Work to complete: Across these entries, work out how many lines carry the string "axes", and give only that number.

┌──

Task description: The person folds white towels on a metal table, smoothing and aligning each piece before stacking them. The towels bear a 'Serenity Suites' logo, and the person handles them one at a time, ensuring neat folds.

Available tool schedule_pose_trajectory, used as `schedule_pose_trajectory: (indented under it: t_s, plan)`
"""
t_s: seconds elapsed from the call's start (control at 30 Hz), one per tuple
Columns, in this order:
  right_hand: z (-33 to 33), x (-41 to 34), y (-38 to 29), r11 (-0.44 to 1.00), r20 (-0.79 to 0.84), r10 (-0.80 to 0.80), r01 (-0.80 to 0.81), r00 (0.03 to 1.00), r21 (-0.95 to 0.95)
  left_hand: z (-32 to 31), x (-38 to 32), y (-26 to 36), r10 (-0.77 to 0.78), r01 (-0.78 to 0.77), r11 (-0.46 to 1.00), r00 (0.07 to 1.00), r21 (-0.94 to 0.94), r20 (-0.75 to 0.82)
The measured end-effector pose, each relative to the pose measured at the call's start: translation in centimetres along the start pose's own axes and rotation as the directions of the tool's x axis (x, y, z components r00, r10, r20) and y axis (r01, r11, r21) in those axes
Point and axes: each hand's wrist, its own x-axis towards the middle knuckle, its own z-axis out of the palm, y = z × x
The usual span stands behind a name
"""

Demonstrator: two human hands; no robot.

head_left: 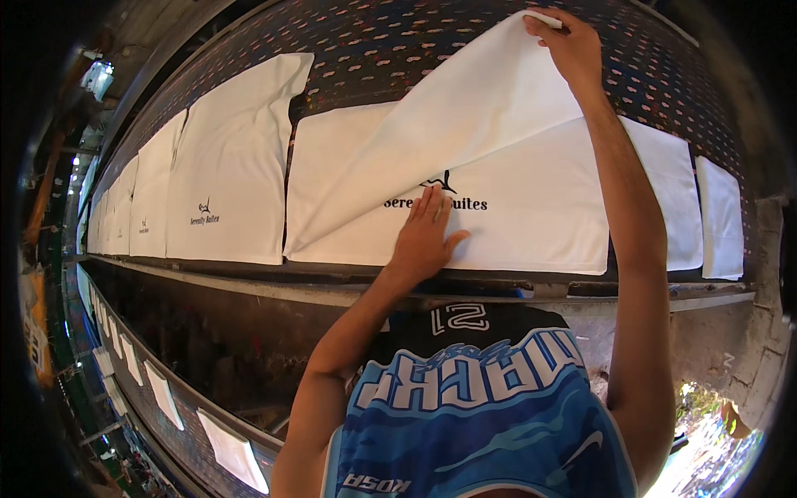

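Note:
Before me lies a white cloth (535, 230) with a dark printed emblem and lettering, spread on a long dark patterned table. My left hand (426, 233) rests flat on it, its fingertips covering part of the print and the thumb spread out. At the far side, my right hand (566, 46) pinches the edge of a raised white cloth flap (473, 106). This flap slants from the near left corner up to my right fingers and hides the upper part of the emblem. Whether flap and printed cloth are one piece, I cannot tell.
More printed white cloths (230, 162) line the table to the left, one with a rumpled far corner. At right lie another white cloth (666, 193) and a folded one (722, 218). Behind me runs a second long table (193, 442) bearing several white cloths.

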Motion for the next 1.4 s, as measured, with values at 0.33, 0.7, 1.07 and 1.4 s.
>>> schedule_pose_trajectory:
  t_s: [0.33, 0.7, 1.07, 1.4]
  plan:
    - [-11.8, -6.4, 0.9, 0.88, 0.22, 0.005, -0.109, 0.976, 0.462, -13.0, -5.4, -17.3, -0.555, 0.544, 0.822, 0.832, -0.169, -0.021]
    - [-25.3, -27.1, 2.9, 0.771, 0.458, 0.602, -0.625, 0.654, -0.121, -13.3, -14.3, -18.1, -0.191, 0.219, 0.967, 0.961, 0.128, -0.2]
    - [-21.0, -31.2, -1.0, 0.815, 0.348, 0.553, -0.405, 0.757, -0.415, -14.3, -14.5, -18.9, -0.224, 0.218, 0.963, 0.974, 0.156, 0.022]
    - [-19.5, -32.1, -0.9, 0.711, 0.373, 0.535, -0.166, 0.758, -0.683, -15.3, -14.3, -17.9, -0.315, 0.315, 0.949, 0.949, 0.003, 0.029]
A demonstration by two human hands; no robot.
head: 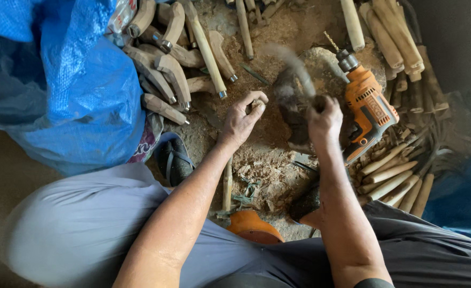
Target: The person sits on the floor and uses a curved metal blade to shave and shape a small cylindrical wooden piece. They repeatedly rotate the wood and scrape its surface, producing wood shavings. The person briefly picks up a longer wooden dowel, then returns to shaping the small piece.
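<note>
Hands work at mid-frame: the left hand [242, 118] pinches a small wooden piece [257, 104], the right hand [325, 118] grips a blurred curved tool [295, 66]. Right of it lies an orange power drill [367, 109]; carved wooden handles [167, 74] pile at upper left.

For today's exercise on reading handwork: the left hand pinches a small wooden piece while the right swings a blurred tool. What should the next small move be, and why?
Probably steady the small wooden piece on the ground before striking. The left hand holds it just beside the blurred tool in the right hand, so the fingers sit close to the swing.
</note>
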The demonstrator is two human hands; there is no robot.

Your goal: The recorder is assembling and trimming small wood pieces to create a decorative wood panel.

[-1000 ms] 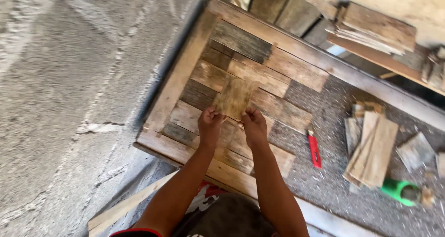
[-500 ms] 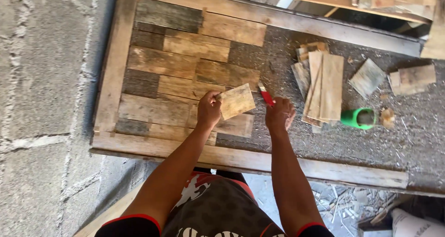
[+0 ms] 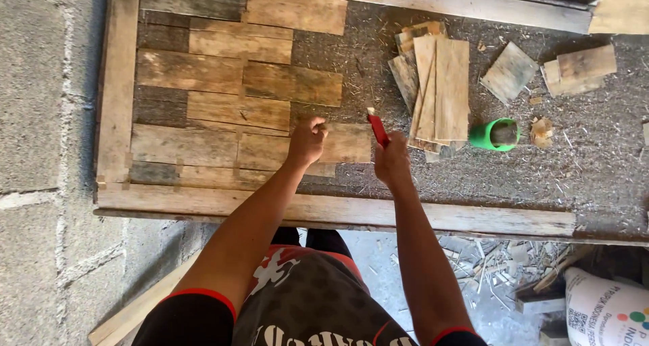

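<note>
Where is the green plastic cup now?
The green plastic cup lies on its side right of the stack of wooden slats, beyond the right hand.

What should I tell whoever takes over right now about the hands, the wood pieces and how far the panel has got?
Left hand: fist pressing on the short plank at the end of its row.
Right hand: gripping a red tool, tip just above that plank's right end.
Wooden frame: left part filled with rows of planks; right part bare, gritty backing.
Spare planks stacked right of the tool, a green cup beside them, offcuts further right.
Left: the bare right part remains uncovered.
</note>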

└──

Result of this exercise: 2